Dans un rapport de 2018, l’UNICEF, agence de l’ONU pour les enfants, a déclaré qu’approximativement 300.000 enfants de Gaza ont besoin d’un soutien psychologique et d’autres formes de protection.
« Un Cauchemar »
Aller à l’école a procuré aux enfants de Gaza un important sens du quotidien, les professeurs tendant une main secourable aux élèves qui ont des problèmes psychologiques. Pour fournir une aide adaptée, les enseignants doivent être réellement dans la même salle que leurs élèves – et non pas essayer de faire leurs cours sur internet.
« Pour les élèves de Gaza, l’école n’est pas qu’un endroit où être éduqué », a dit Muhammad Ayyash, qui enseigne les sciences dans une école de Gaza Ville gérée par l’UNRWA, l’agence des Nations Unies pour les réfugiés palestiniens. « C’est un endroit où gérer leur stress. Rester à la maison les affectera négativement. »
La situation n’est pas meilleure pour les étudiants de l’enseignement supérieur.
Aya Awni, 21 ans, étudie la nutrition et la santé publique au collège technique de Palestine à Deir al-Balah, ville du centre de Gaza.
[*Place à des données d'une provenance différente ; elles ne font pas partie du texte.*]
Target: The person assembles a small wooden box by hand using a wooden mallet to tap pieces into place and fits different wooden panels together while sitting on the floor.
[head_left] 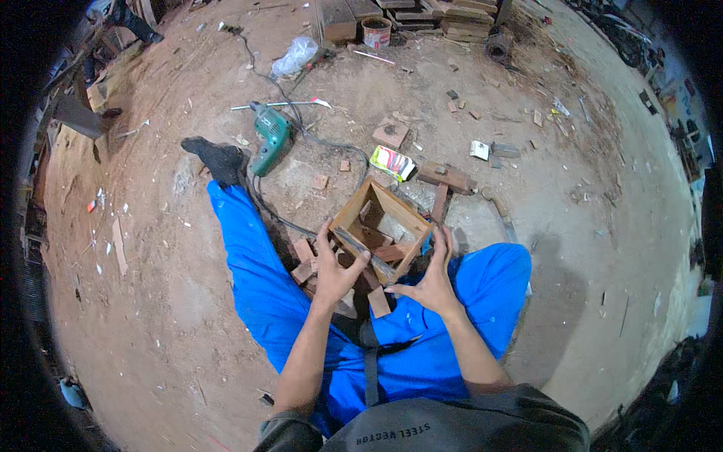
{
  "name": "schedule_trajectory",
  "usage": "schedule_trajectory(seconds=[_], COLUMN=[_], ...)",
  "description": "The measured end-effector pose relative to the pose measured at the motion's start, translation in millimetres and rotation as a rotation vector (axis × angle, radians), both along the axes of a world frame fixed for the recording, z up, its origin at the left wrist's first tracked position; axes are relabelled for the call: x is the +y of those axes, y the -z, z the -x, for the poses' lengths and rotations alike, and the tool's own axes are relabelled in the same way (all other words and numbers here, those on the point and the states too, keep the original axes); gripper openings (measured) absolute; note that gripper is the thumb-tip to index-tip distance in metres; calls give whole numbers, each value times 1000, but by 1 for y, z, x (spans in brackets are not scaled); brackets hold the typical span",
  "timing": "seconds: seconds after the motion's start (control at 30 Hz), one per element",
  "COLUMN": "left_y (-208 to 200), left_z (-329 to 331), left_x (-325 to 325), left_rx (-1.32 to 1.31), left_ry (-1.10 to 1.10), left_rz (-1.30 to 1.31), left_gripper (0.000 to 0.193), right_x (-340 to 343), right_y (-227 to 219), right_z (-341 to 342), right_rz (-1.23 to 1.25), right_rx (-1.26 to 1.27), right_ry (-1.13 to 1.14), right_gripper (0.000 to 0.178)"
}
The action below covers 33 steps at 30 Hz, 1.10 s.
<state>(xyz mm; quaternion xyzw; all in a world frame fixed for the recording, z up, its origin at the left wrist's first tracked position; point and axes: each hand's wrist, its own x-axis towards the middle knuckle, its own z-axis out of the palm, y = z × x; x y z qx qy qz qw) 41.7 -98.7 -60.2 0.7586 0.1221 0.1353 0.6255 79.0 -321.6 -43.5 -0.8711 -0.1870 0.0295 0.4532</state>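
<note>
A square, open wooden box frame (403, 207) is held tilted above the ground between my legs. My left hand (337, 273) grips its near left corner, fingers outside and thumb along the near edge. My right hand (434, 280) clasps the right corner, with the fingers up the outer side and the thumb under the near edge. A dark, rough wood strip (363, 253) lies along the near side by my left thumb. Through the frame show loose pieces of wood and ground. Wood offcuts (303, 260) lie beside and below my left hand.
A green power drill (273, 137) with a trailing cord lies beyond my left foot. Ahead right are a wooden mallet (446, 179), a bladed tool (497, 205) and a bright packet (392, 163). A plastic bag (295, 56), bucket (376, 32) and stacked boards (467, 19) stand farther off.
</note>
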Motion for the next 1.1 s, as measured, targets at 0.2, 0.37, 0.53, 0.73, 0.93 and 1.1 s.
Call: schedule_trajectory(seconds=[0.2,0.37,0.53,0.73,0.93,1.1], left_y=[15,11,19,8,6,-6], left_z=[-4,-6,2,4,14,13], left_x=[10,15,15,24,48,49], left_rx=[32,49,-109,-67,28,-1], left_ry=[40,112,222,323,363,350], left_rz=[-52,-1,-131,-455,-132,42], left_gripper=[93,100,156,175,169,159], right_x=[3,4,8,2,2,-4], right_y=[15,17,19,23,23,25], right_z=[-9,-5,-2,3,0,-6], right_rz=[-166,-121,-106,-301,-643,-724], right_rx=[140,104,63,-18,104,309], right_ry=[-67,-12,14,86,138,248], right_gripper=[169,166,156,118,78,36])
Comme elle ne possède ni smartphone ni ordinateur, elle a dû emprunter le portable d’une amie pour entreprendre ses recherches et terminer ses devoirs. Et comme elle ne peut pas l’utiliser tout le temps, Awni n’a pas pu remettre une partie de son travail.
« C’est un cauchemar », a dit Awni. « Je suis toujours inquiète. »
Son professeur, Ayman Abu Zaina, a demandé que les étudiants sans ordinateur écrivent leurs devoirs à la main et puis lui envoient des photos de leur travail avec un smartphone. Le problème, cependant, c’est qu’une certaine quantité de ses étudiants n’ont pas de smartphone.
Il a vu que seuls 60 % de ses étudiants ont remis leurs devoirs depuis l’introduction des restrictions dues au COVID-19.
« Dans le monde entier, les étudiants à l’université possèdent des smartphones », a-t-il dit. « C’est différent ici à Gaza à cause de la pauvreté. »
Ola Mousa est une artiste et une écrivaine de Gaza.